Le criticità della pianta organica del Comune di Trani e, segnatamente, del personale assegnato all'Area urbanistica, di cui abbiamo scritto ieri con riferimento alla disperata richiesta di reclutamento di personale da parte del dirigente facente funzioni, Francesco Patruno, si manifesta ulteriormente con la messa in aspettativa di un dipendente a tempo indeterminato di quell'ufficio.
Si tratta dell'architetto Annachiara Sgaramella, inquadrata come istruttore tecnico di categoria C1 ed assegnata all'Ufficio edilizia urbanistica.
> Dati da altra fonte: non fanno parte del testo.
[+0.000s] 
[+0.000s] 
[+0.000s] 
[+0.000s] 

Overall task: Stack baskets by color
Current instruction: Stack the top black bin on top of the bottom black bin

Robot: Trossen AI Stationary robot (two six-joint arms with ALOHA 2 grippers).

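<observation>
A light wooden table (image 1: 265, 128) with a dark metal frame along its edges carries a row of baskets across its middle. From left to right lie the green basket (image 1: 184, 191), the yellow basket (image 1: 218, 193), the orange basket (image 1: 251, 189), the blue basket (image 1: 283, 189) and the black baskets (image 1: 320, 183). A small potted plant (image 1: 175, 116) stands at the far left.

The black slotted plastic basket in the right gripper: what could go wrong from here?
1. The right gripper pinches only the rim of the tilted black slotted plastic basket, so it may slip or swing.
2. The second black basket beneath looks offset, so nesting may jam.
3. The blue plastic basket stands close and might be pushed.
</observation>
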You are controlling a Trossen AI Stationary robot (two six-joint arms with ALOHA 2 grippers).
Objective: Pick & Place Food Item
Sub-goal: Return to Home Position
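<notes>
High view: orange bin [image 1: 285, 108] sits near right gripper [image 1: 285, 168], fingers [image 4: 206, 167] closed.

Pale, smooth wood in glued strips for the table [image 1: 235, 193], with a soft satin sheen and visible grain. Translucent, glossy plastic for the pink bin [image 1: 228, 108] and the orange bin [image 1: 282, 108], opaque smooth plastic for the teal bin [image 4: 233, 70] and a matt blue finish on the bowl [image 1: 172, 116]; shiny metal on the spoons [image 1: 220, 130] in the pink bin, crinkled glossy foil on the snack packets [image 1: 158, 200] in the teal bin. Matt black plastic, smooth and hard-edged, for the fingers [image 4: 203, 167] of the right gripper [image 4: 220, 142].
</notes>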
La professionista, che era stata assunta a tempo indeterminato il 15 dicembre 2015 all'esito di un bando di mobilità, provenendo dal Comune di Modugno, passa adesso alle dipendenze di quello di Ruvo di Puglia, essendo stata individuata da quella amministrazione comunale «quale soggetto idoneo alla costituzione di un rapporto di lavoro a tempo determinato e pieno - si legge nella relativa determinazione del dirigente della Prima area, Leonardo Cuocci Martorano -, della durata di un anno e prorogabile per un periodo pari al mandato del sindaco di Ruvo di Puglia, il cui dirigente al ramo le ha affidato l'incarico di responsabile dei settori Suap ed aziende pubbliche.
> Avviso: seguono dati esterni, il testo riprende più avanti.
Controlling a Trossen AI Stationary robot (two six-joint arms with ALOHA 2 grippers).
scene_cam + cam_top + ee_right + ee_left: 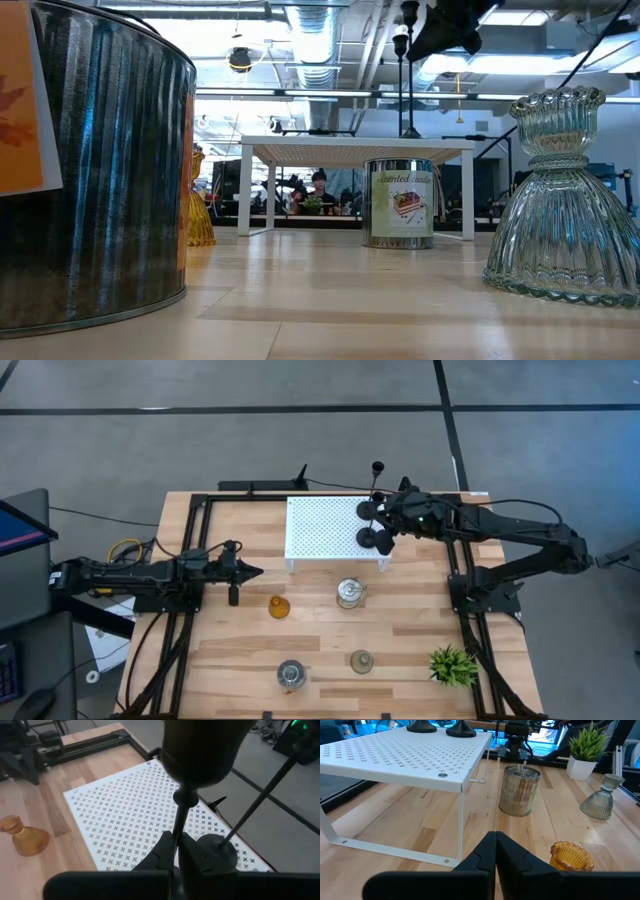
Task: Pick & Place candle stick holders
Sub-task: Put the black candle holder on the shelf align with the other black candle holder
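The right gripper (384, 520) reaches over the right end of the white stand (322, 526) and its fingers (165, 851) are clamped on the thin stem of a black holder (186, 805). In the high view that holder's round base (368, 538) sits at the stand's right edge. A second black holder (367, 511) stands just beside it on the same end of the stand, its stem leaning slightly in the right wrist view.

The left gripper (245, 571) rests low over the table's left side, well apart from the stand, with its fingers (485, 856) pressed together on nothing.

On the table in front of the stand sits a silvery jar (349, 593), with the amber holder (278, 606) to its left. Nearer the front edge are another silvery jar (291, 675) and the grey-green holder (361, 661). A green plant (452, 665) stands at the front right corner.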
La professionista sarà collocata in aspettativa dal prossimo 1mo settembre per la durata dell'intero incarico che il sindaco di Ruvo le ha attribuito: per il momento la data di chiusura rapporto è 31 agosto 2018, ma con possibilità di proroga fino a scadenza del mandato del sindaco di quel comune. Trattandosi di aspettativa non retribuita, il Comune di Trani sospende il rapporto di lavoro e, pertanto, lo stipendio che l'architetto Sgaramella percepirà (a Trani di poco superiore ai 21mila euro annui) sarà totalmente a carico del Comune di Ruvo di Puglia.